# Scribus aqua



## Berthold (29 Octobre 2005)

Suite à l'article dans AVM 55, page 19, « *Scribus** sans passer par X11* », j'ai tenté l'installation dudit logiciel open-source de PAO.

Déjà, depuis la parution de l'article, l'équipe a progressé puisque ce n'est plus la version préalpha qui est proposée au téléchargement mais une version « _1.3.2cvs_ », avec deux fichiers de librairies A et B, un fichier freetype et un ghostscript.


 le tout s'installe bien et facilement si on respecte les dossiers comme décrit dans l'article.

 l'application démarre sans souci et lance une fenêtre de choix de format. Joie.

 Impossible d'obtenir l'affichage de la page.
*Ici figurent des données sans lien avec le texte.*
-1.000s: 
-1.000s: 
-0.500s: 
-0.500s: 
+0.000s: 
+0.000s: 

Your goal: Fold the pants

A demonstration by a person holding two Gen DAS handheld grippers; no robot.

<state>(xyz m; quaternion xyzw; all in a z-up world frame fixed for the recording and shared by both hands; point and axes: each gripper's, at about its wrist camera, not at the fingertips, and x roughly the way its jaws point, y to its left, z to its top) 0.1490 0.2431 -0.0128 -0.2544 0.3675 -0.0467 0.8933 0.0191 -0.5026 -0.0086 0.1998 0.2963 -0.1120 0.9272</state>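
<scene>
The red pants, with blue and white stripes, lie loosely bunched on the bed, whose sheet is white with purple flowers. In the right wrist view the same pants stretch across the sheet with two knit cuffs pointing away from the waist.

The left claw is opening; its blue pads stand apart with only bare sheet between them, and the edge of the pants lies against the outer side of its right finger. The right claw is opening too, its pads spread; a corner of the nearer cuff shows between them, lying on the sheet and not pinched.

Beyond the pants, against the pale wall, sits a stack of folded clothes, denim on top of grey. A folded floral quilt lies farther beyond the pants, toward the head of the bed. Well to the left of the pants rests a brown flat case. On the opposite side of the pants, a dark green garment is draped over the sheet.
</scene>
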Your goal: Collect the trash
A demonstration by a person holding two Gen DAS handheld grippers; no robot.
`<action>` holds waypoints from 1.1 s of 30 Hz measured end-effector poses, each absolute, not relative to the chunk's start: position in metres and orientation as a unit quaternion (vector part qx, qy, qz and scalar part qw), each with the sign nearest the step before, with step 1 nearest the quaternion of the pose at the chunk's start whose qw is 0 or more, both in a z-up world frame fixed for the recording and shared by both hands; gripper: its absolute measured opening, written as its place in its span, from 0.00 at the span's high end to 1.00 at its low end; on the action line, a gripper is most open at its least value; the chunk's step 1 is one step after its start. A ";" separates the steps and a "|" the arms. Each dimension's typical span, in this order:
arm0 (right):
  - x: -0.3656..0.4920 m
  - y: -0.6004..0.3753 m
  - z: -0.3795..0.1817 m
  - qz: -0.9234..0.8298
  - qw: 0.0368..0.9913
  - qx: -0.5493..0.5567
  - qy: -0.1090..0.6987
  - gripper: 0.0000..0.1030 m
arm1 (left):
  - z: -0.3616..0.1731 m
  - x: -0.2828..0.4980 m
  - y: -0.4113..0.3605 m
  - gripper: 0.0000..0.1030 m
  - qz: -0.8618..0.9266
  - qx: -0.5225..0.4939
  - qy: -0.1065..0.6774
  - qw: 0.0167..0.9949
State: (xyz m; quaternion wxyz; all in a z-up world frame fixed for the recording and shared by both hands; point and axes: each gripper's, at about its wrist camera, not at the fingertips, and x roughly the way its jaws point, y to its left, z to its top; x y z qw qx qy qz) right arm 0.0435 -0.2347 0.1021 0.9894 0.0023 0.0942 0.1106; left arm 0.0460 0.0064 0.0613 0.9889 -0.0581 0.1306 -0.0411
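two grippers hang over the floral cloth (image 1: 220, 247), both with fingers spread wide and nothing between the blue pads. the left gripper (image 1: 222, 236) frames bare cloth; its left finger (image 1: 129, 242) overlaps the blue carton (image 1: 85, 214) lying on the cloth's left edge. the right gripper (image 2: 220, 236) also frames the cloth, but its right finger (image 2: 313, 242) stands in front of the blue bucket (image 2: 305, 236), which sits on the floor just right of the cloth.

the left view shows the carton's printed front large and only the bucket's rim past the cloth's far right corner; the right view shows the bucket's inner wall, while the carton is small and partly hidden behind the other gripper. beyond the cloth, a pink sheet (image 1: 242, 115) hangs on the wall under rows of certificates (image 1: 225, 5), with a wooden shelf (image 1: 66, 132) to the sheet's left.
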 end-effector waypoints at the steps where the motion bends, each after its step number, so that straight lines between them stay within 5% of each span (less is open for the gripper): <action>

J'ai les menus, Scribus me demande même si je veux enregistrer le fichier à la fermeture, c'est bien sympathique de sa part, mais je ne vois rien.

Que cherchè-je ? Le site d'aqua-scribus est anglophone, et moi pas assez pour fouiller une éventuelle solution là-dedans...


----------



## Thierry6 (1 Novembre 2005)

1.3 marchait pas mal chez moi (sauf les préférences)
1.3.1 était très lent et peu utilisable
1.3.2 se plante systématiquement au lancement (initialisation des polices), malgré l'effacement de tous les anciens fichiers liés à Scribus. 
Au début j'ai reporté quelques bugs mais leurs réponses ont été trop sommaires pour donner envie de continuer.


----------



## avosmac (1 Novembre 2005)

Franchement, Fink c'est simple, Scribus s'y installe très bien, et fonctionne pas mal


----------



## Thierry6 (1 Novembre 2005)

oui mais un portage natif Aqua est toujours * a priori * très tentant


----------



## dpi67 (5 Novembre 2005)

Moi c'est l'export en PDF qui pose problème, les couleurs ne sont pas respectées, par rapport à Pages, ou OOO2 ou tout est OK, c'est peut être ma faute, mais je ne voie pas quel paramètre modifier.


----------



## Berthold (13 Novembre 2005)

avosmac a dit:
			
		

> Franchement, Fink c'est simple, Scribus s'y installe très bien, et fonctionne pas mal


Je confirme, d'une part *Scribus/X11 fonctionne*, tout simplement, alors que (chez moi en tout cas), *Scribus/Aqua* s'ouvre mais *n'affiche pas les documents sensés être ouverts*.  Un peu gênant, quand même.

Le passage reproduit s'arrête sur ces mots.